Mr Boothroyd also said voters were more likely to take into account national factors than local issues when casting their vote.
He said: "I don't think the Conservatives are going to make a big comeback in central wards of the city but they have got chances in some of the outer wards.
"People who are doing well at work and are concerned about keeping up the standards of living and have tended to go between Labour and Conservative now seem to be switching to Conservative because they think they have got their act together.
"Then you have got a fairly young, cosmopolitan and bohemian population - people who would have happily voted Labour in the 90s but are now disillusioned - not just because of the war but all sorts of other things to do with civil liberties.
"The Green Party are consolidating a lot of this strength."
Labour has been the dominant party locally since the mid-1980s. It won control of the then Brighton Borough Council in 1986, Hove Borough Council in 1995 and the new unitary authority of Brighton and Hove in 1996.
In 1997 it won all three parliamentary seats and held on to them in the two successive general elections although some have claimed its grip on local power has been slipping ever since.
Mr Boothroyd said the prediction was a mix of statistical analysis and intuition based on 17 years of experience. He said it was an early version which would be revised nearer May and was the result of an examination of figures from previous elections, the weekly lists of by-elections and opinion polls.
Labour council leader Simon Burgess said: "It is a very real possibility that the Conservatives could take control in May.
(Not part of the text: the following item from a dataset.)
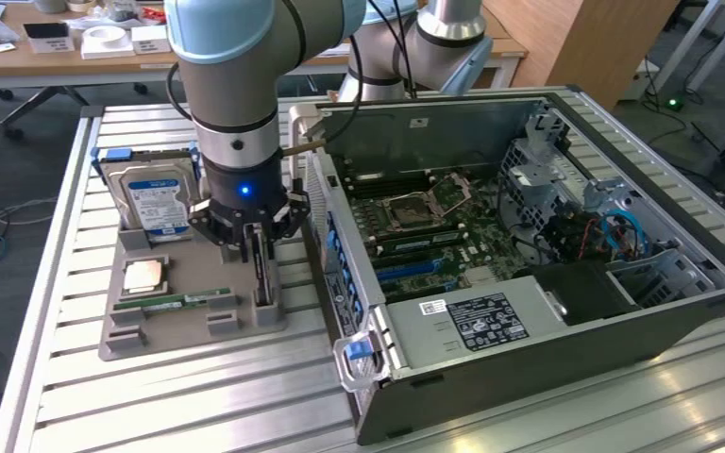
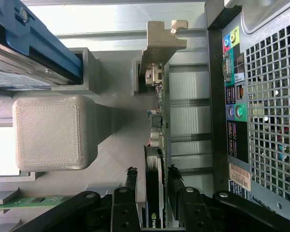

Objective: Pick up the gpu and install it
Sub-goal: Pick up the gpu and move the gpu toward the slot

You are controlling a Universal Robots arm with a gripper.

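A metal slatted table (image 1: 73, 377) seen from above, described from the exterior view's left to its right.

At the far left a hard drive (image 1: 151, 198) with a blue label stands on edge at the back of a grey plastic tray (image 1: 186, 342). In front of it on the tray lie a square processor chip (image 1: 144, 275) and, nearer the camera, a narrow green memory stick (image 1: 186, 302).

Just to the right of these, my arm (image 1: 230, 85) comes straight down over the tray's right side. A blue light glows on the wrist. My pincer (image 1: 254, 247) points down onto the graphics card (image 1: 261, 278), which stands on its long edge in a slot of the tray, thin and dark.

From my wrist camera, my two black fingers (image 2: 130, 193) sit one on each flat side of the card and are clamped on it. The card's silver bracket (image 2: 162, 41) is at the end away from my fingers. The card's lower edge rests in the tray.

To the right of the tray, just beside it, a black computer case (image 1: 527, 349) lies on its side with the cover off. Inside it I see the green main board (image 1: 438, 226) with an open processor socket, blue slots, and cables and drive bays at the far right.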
"People presume Conservatives wouldn't ever win here but if the Labour vote gets split between different parties it could.
"We are working very hard trying to stop this happening but people need to be aware that if they don't want a Conservative council they need to vote Labour."
Green Party leader Keith Taylor agreed his party were likely to get a lot of Labour's votes but whether that would lead to a Conservative or Labour majority remained to be seen.
He said: "What is for sure is neither of them will have an outright majority or overall control."